# A World Without Me



## Abby (May 22, 2014)

Is suicide to wish I never was?
If I was never born I’d feel no pain
No-one would miss me if I never was
Their lives uninterrupted, just the same.

I never want to hurt those left behind
Can’t bear to think of tears spilt over me
But all I ever wanted was to find
 A sense of calm that never came to be

I have felt love, so perfect and complete
Something I know some people never find
but self -hate is a force that will defeat
The greatest love and purest state of mind.

I look upon the lives that I begat
With so much pride I feel like I could burst
I hope they never feel their mother’s pain
That awful cruel and never ending thirst

I wish only the best for all my blood
The one thing I hold dear is my good heart.
It hasn’t stood for much this life it’s true
But still I hope it comforts when we part.

I feel I never was meant for this earth
My birth and life just an anomaly
Once I am gone order will be restored
The world will keep on turning without me


----------



## escorial (May 23, 2014)

powerful and the use of I gives it a very personal edge..people who suffer with suicidal thoughts often find it hard to appreciate their place in the world and this explodes with that.


----------



## Greimour (May 23, 2014)

I have felt that once. 

Is this a poem? I am not sure... but it's my response.

Hell is within us all, to find hope, we must look without and beyond. (>-.-)>


----------



## Abby (May 23, 2014)

Thanks guys


----------



## LeeC (May 23, 2014)

A nice little bit with a lingering rhythm, coherently conveying those disjointed dark thoughts we've all experienced to degrees. 

Not being enough of a poet to question this piece technically, might I question its course in general? Unsatisfying as the mental crutch of cultural dogma is, why don't I see more of an outward perspective of the beauty of ongoing physical life? 



> I feel I never was meant for this earth
> My birth and life just an anomaly
> Once I am gone order will be restored
> The world will keep on turning without me



To my mind, it's not a matter of restored order, but rather of being itself, each of us regardless of species, playing a role in the natural order of continuing being. Or maybe more generally speaking, visualizing an Eden as opposed to a barren landscape. 

Thank you for sharing,
LeeC


----------



## aj47 (May 23, 2014)

An issue with self-hate is it's hard to let go of, even in the midst of great love.

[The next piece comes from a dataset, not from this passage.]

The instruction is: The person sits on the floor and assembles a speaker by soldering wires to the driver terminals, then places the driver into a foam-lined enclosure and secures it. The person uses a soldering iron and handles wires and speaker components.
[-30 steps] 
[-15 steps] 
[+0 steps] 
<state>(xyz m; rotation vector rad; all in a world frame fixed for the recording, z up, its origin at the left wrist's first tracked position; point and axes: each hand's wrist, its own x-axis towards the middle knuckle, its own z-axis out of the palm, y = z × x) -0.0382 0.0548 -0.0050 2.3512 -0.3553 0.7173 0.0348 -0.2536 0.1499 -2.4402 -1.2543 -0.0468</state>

The thing about having never been ... your absence can be disruptive too.  I have a RL friend who was having trouble conceiving and carrying.  It's heartbreaking for people in that situation when others just have babies without really trying.  As a childless couple who want children, their lack is as big as or bigger than the presence of a child in another family.

This seemed to flow well, but it could be I was caught up in the content and not paying so much attention to the structure.


----------



## Abby (May 23, 2014)

I wasn't really looking for a critique, just needed to vent. This was pure emotion, nothing more and nothing less.


----------



## Ethan (May 23, 2014)

It showed!  This is probably the most emotional piece I have read this year. when a writer dares to bare their soul it is often without realisation of possible fallout. I do not know, nor can I imagine the rational behind this work, but the pain is evident. This is a disturbing and powerful piece and a little too honest to be comfortable, so in all sincerity I hope that this is truly a brilliant interpretation of an experience . If  not, please talk to someone.Ethan@ethanblake.com


----------



## AnnieAnne (May 23, 2014)

Your poem is beautiful and I was amazed as I was reading it expressed in the most wonderful way all the feelings I struggle with. I couldn't have written better my self, this is it, this is how it feels like. Definitely a favorite, can't wait to read more of your poetry. It touched my heart.


----------



## Gumby (May 23, 2014)

> I have felt love, so perfect and complete
> Something I know some people never find
> but self -hate is a force that will defeat
> The greatest love and purest state of mind.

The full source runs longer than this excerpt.